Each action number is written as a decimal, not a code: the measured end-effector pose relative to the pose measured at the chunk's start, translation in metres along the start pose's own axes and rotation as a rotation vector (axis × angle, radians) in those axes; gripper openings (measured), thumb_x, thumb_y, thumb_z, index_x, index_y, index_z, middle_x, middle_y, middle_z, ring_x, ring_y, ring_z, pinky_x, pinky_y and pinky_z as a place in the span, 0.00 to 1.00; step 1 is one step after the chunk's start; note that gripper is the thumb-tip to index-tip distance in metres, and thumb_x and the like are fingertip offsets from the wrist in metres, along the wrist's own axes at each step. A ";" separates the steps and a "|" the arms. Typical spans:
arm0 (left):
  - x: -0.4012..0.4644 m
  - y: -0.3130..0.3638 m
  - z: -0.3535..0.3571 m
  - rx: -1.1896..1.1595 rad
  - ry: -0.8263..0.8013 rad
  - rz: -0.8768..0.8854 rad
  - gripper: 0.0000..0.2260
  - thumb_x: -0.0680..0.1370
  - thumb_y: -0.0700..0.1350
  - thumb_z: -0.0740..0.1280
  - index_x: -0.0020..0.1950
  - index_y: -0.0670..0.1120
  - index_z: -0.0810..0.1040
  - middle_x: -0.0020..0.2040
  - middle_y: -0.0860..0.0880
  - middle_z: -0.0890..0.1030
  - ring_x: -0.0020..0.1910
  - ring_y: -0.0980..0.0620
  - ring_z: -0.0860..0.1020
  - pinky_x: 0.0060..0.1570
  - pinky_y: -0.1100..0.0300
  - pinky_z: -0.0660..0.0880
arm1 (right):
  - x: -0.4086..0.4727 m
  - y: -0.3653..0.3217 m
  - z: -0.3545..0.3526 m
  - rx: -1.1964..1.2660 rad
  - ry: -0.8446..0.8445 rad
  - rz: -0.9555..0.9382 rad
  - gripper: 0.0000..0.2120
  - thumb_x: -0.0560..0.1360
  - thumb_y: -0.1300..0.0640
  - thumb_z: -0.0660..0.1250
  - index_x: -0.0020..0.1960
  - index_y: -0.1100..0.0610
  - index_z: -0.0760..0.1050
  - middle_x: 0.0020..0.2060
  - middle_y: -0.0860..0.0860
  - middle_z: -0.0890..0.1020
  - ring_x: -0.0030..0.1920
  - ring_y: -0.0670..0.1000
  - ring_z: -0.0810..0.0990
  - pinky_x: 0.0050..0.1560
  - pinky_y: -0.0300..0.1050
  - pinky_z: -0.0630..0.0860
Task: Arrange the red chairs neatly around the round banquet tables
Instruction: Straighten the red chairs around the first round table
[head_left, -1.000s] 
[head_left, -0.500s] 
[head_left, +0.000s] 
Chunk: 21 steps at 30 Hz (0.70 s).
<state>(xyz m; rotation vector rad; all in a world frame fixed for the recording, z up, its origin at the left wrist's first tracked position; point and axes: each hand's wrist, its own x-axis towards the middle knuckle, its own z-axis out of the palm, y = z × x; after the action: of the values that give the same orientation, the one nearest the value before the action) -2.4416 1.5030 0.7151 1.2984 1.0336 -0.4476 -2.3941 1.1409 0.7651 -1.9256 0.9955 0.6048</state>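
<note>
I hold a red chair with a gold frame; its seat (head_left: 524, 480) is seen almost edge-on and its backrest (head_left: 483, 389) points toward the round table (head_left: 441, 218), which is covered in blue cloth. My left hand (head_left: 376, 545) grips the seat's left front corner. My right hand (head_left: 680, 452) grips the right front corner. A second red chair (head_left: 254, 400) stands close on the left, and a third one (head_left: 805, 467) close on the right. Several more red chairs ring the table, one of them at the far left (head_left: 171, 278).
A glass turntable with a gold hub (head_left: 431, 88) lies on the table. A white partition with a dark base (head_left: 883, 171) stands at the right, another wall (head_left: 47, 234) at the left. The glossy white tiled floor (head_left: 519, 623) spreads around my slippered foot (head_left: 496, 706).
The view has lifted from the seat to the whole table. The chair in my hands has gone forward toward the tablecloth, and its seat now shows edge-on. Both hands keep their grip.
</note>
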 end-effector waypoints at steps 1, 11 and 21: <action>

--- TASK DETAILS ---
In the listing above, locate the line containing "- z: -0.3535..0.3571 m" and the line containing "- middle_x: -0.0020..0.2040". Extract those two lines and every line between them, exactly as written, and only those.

--- WRITTEN SOLUTION ---
  - z: -0.3535..0.3571 m
  - rx: -1.1896..1.1595 rad
  - ry: -0.8263..0.8013 rad
  - rz: -0.8768..0.8854 rad
  - gripper: 0.0000..0.2260
  - thumb_x: -0.0680..0.1370
  - thumb_y: -0.0700..0.1350
  - thumb_z: -0.0740..0.1280
  - index_x: -0.0020..0.1950
  - index_y: -0.0670..0.1120
  - index_z: -0.0810..0.1040
  - middle_x: -0.0020..0.2040

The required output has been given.